The cool factor. Look, you can hook the thing up to the web. Why would you want to do that? Because it supports streaming audio over the web, that's why! Whether you set it up to stream from your Windows PC, or directly off the web with Pandora/Sirius/V-Tuner, it's worth it. I have some very strange taste in music, and when I went on the web with the receiver using V-Tuner (which is free with your Onkyo by the way) I found dozens of obscure stations that played back exactly what I like.
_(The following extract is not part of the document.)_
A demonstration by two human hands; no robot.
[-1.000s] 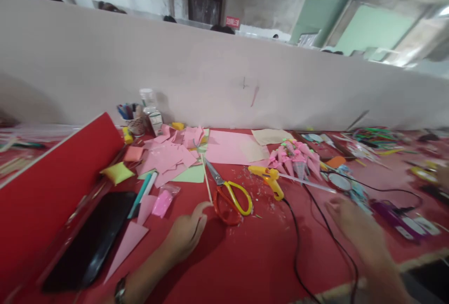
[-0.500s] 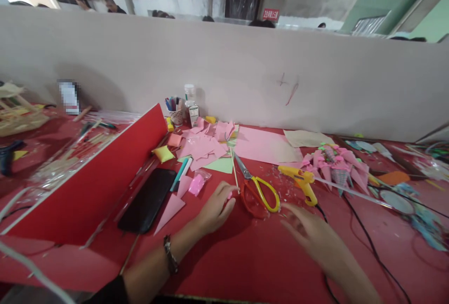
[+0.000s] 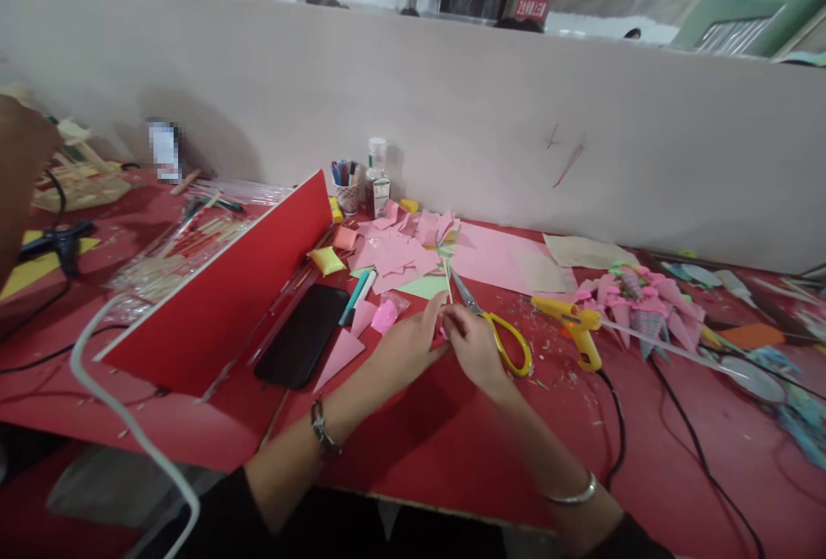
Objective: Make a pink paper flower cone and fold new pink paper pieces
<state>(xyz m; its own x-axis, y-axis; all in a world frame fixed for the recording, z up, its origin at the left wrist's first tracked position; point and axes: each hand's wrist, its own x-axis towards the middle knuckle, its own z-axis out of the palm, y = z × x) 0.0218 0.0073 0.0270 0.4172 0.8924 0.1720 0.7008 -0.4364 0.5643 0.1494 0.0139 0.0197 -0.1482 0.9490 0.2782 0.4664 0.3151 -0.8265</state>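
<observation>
Two hands, the left hand (image 3: 408, 337) and the right hand (image 3: 476, 351), meet above the red surface (image 3: 413, 447), fingers bunched together; what they pinch I can't tell. The stick (image 3: 447, 270) shows just beyond them, scissors (image 3: 477, 308) just right, glue gun (image 3: 584, 334) farther right, phone (image 3: 303, 335) left.
</observation>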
If *I* can find music on there that I like, I almost guarantee you that you'll have no problems finding hundreds of stations to listen to. It's simply awesome.
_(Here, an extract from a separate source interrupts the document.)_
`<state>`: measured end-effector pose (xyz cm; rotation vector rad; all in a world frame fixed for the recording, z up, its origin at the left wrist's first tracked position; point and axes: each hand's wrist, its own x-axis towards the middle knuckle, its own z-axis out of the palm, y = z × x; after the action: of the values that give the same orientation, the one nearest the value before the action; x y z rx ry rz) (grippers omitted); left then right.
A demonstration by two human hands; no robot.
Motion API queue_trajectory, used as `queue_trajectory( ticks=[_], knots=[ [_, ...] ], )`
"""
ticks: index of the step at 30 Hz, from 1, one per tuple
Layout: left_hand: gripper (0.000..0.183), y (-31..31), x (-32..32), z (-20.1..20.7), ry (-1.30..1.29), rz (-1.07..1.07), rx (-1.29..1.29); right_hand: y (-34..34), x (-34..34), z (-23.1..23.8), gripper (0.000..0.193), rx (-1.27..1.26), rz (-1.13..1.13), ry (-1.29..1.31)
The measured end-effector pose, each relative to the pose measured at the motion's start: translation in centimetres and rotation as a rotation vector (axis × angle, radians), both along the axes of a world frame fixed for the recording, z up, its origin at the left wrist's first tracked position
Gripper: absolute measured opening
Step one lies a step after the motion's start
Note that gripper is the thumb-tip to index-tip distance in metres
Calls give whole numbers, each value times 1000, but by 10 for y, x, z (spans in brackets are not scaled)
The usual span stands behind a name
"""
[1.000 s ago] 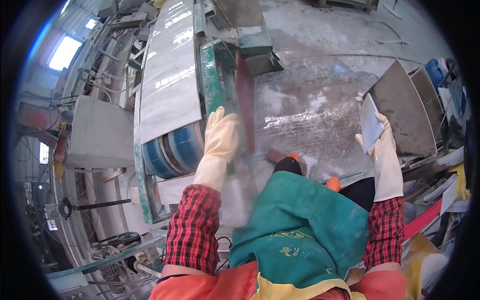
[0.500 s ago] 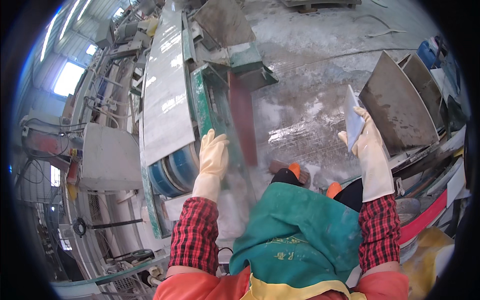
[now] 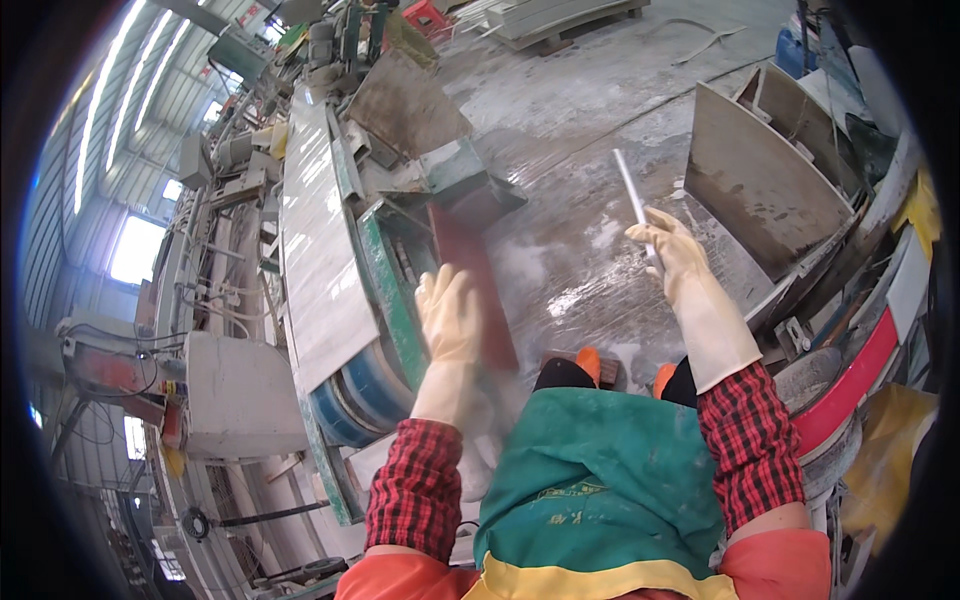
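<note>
My right hand (image 3: 672, 252), in a cream rubber glove, grips the lower end of a thin, flat, pale slab (image 3: 630, 188). The slab is tilted and seen almost edge-on, so its face is hidden. My left hand (image 3: 447, 312), gloved alike, is raised beside the green metal frame (image 3: 392, 290) of a conveyor machine. Its fingers are stretched out and nothing shows in them. Left of that hand runs the wet grey conveyor belt (image 3: 325, 270), ending at a blue roller (image 3: 352, 405).
Large grey-brown boards (image 3: 765, 180) lean together at the right. A dark red panel (image 3: 470, 290) stands beside the green frame. Wet concrete floor (image 3: 570, 235) lies between. A red curved strip (image 3: 855, 385) is at the lower right, and a pale machine box (image 3: 240, 395) at the left.
My right hand has swung left with the slab, which has turned from showing its face to nearly edge-on. My left hand has shifted slightly right. The view has tilted upward.
</note>
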<state>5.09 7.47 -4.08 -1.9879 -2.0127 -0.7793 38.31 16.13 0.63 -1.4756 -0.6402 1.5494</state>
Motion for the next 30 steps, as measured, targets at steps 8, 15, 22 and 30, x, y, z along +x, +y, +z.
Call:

On screen display. For menus it's very nice to have them displayed on your HDTV instead of the tiny LED screen on the Onkyo. Makes menu options much easier to scroll through and select.
Video. Setting up the video can be confusing, especially when it comes to mixing HD 16:9 sources with standard 4:3 sources. All the different stretching and zooming modes to squish or pull a 4:3 source so it looks good on a 16:9 wide screen HDTV is a pain. I don't...Read more›
Click Here to see more reviews about: Onkyo HT-RC270 7.2-Channel Network A/V Receiver (Black)
If you\'re ready to take your first step into the world of networked home entertainment, let the HT-RC270 be your guide. This versatile A/V receiver sports a handy Ethernet connection that lets you enjoy streaming PC audio and internet radio in the comfort of your living room. When it comes to connectivity, the HT-RC270 handles virtually anything you throw its way. You get six 3D-ready HDMI 1.4a inputs (one on the front-side); 7.1-channel analog audio inputs for legacy components; analog RGB inputs for PC video; a Universal port for Onkyo peripherals; and a front-side USB input for Pod models and flash memory devices. Onkyo has a well-earned reputation for bringing advanced audio features to a wider audience. In the case of the high-value HT-RC270, that means low-jitter Burr-Brown DACs; lossless HD audio from DTS and Dolby; Audyssey MultEQ room-correction; and the expanded surround dimensions of Audyssey DSX and Dolby Pro Logic IIz. All of this connectivity and processing power earns the HT-RC270 the quality assurance of THX Select2 Plus.